The DC Public Library's digital collections team encountered similar issues in its Washingtoniana Division materials. Staff there have described, in public presentations at the Martin Luther King Jr. Memorial Library on G Street NW, the challenge of reconciling multiple scans of the same photograph or document that arrived through separate digitization grants funded by the Institute of Museum and Library Services.

What Deduplication Actually Requires

Fixing duplicate image problems is not simply a matter of hitting delete. Archivists and records managers must first establish which version of a duplicated file is the authoritative copy — the highest resolution, the most complete metadata, the one that has already been cited in legal or administrative proceedings. Deleting the wrong version can create broken links in published finding aids and, in the case of property or court records, potential legal complications.

The OCTO audit is expected to use perceptual hashing tools to flag near-duplicate images across repositories, followed by manual review for any records tied to pending legal matters.
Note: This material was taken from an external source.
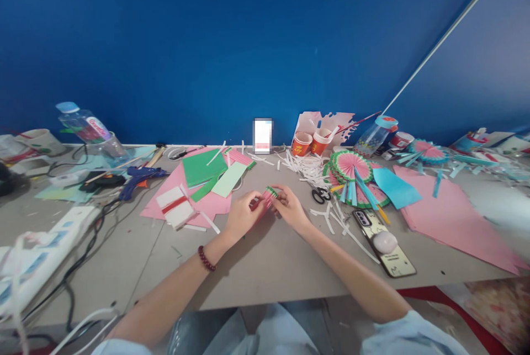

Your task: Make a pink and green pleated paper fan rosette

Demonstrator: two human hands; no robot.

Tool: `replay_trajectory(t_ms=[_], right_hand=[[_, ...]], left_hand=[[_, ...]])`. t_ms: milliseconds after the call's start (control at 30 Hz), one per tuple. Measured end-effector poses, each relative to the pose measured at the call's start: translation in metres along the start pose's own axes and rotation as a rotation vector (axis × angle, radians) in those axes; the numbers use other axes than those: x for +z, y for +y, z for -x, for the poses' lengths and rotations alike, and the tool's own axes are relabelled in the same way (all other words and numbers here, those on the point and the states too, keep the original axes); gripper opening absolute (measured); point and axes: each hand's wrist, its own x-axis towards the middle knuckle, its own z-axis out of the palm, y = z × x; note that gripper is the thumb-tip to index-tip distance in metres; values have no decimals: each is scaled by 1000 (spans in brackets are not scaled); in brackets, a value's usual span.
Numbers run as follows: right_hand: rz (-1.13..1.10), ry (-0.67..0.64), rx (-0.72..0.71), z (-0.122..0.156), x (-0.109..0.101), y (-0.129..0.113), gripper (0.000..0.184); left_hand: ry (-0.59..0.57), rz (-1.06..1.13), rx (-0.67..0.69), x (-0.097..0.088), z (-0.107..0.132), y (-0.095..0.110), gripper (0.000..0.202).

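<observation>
My left hand and my right hand meet over the middle of the grey table. Together they pinch a small pleated pink paper with a green edge, folded like a closed fan. Both hands' fingers are closed on it, left at one end, right at the other. A dark red bead bracelet sits on my left wrist.
Pink, green and pale green paper sheets lie left of my hands, with a blue glue gun and cables beyond. Right of them are scissors, finished watermelon paper fans, a phone, paper cups and a large pink sheet.
</observation>
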Motion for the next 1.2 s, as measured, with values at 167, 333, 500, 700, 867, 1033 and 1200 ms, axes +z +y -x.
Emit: replay_trajectory(t_ms=[167,333,500,700,867,1033,1200], right_hand=[[-66,-17,29,-2,-1,-1,39],[-84,-32,21,-2,-1,-3,38],[-61,-20,5,-2,0,-2,36],[-29,9,24,1,0,-7,38],[-53,18,51,2,0,-12,39],[-64,14,66,1,-1,-10,38],[-20,12,35,1,-2,-10,32]], left_hand=[[-3,116,-59,1,-2,-1,20],[-4,152,-79,2,-2,-2,16],[-9,146,-87,4,-1,-2,17],[-25,145,-103,4,0,0,15],[-27,152,-112,4,1,3,14],[-25,167,-102,5,1,3,14],[-49,187,-84,6,1,1,14]])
Similar projects in other large American cities — Baltimore and Philadelphia have both undertaken comparable cleanups in recent years — typically take 18 to 24 months to complete even with dedicated staffing.

For DC residents, the practical advice is straightforward: if you are pulling records through the DC Integrated Tax System or the Recorder of Deeds online portal and you receive duplicate document returns, note the file metadata dates and flag the issue through the agency's public feedback form. The audit team is reportedly using citizen-reported anomalies as one input for prioritizing which record sets to address first. The cleanup is underway. Whether the budget survives the next round of federal funding uncertainty will determine how quickly it finishes.